Malaria and COVID-19 – opportunities for synergy
Despite the pressure the COVID-19 pandemic places on health services, it is important that malaria and COVID-19 not be considered as competing priorities. Rather, their co-occurrence may present opportunities for new integrated approaches to healthcare.
For example, there is the potential to develop novel point-of-care diagnostic tests capable of detecting both COVID-19 and malaria in individuals presenting with fever, a symptom common to both diseases. Smart investment in health systems strengthening, health worker capacity building, vaccine platforms, and diagnostic laboratories would reap benefits for controlling both COVID-19 and malaria.
Lessons learned from decades of malaria control programs can be applied to the COVID-19 response, and vice-versa. For example, active community engagement and mobilisation is important for the ongoing success of both malaria and COVID-19 control programs. No matter how evidence-based a preventive approach might be, if individuals do not see its merits, or if competing needs are prioritised, it will fail. We have also learned that adapting interventions to suit local needs and challenges is critical to controlling both diseases.
Annual investment into malaria research and development is just over US $600 million, with just over 20 percent invested in vaccines. In contrast, since 1 January 2020, more than $9 billion has been invested in COVID-19 research and development, with over half channelled into vaccines. Clearly, the huge global investment in COVID-19 vaccines has paid off with several vaccines now approved for use in multiple countries. The success of intense investment in vaccine development should serve as inspiration for what is possible for malaria.

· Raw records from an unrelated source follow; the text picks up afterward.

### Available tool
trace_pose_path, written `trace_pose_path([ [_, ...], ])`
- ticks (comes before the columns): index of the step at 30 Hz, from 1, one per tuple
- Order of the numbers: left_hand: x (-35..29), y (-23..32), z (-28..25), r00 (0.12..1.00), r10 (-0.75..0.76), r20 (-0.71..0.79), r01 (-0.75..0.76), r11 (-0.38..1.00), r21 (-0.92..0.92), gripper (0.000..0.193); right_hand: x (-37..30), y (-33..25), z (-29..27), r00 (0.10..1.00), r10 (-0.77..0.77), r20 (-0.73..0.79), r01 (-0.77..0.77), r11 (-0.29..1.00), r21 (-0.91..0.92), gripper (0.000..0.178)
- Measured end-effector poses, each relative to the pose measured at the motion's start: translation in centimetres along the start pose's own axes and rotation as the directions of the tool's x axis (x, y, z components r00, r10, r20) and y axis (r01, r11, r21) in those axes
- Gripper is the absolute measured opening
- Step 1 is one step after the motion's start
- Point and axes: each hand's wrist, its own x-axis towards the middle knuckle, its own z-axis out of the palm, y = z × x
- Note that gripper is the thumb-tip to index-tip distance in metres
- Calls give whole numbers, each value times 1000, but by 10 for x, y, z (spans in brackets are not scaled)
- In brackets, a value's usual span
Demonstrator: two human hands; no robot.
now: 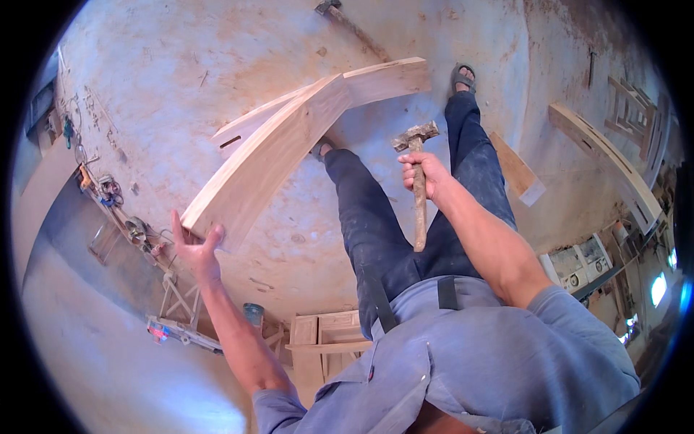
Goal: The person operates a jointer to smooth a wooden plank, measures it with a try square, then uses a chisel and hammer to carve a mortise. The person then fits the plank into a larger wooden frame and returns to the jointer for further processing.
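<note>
My left hand grips the near end of a long pale wooden board, thumb on one side and fingers on the other. The board slants up and away to the right. Its far end meets a second pale wooden piece, which has a slot cut near its left end; how the two are joined cannot be made out. My right hand is closed around the wooden handle of a hammer. The worn hammer head is up, in front of my legs and apart from the boards.
Another long-handled tool lies on the floor at the far side. A flat board lies beside my right leg. Farther right stand a slotted beam and a wooden frame. Cables and tools line the left.
</note>
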Motion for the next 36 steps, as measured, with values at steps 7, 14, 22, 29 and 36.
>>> trace_pose_path([
  [7, -75, -63, -1, 985, -137, -105, 142, 989, 40, 107, 89, -26, 74, 929, -262, -259, 56, 795, -604, 15],
  [14, -140, -78, 22, 991, 92, -93, -59, 948, 311, 103, 123, -20, 205, 749, -655, 97, 197, 80, -977, 16],
  [22, -157, -87, 41, 925, 340, -169, -290, 921, 261, 81, 170, 21, 222, 886, -463, -31, -174, -270, -947, 18],
  [29, -184, -113, 42, 913, 390, -123, -353, 903, 245, 28, 179, 62, 201, 788, -581, -202, -231, 25, -973, 25],
  [36, -192, -139, 20, 933, 319, -166, -285, 937, 203, 40, 192, 84, 189, 808, -534, -249, -249, 73, -966, 18],
])
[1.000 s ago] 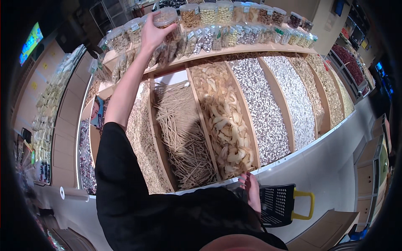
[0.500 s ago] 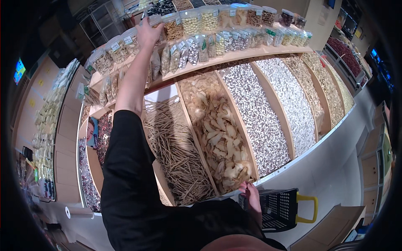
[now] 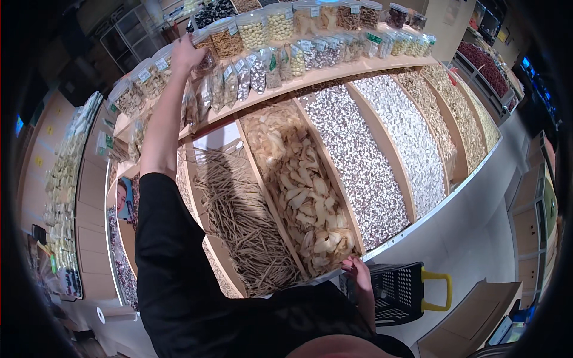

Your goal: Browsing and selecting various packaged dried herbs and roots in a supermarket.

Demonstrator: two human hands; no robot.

Achieving malaria elimination in the Asia Pacific will depend on strong political leadership, renewed investment in research and development, and targeted approaches tailored to specific areas and populations. Maintaining, and indeed strengthening, efforts to fight malaria in the context of a public health landscape vastly altered by COVID-19 will be challenging but critical for achieving elimination goals.
This article was published by the Australian Institute of International Affairs.
Dr Julia Cutts is a Senior Research Officer at the Burnet Institute in Melbourne and program manager of the Australian Centre of Research Excellence in Malaria Elimination. Her research focuses on how antibodies can be used to track malaria transmission and interventions to reduce residual malaria transmission, particularly in the Greater Mekong.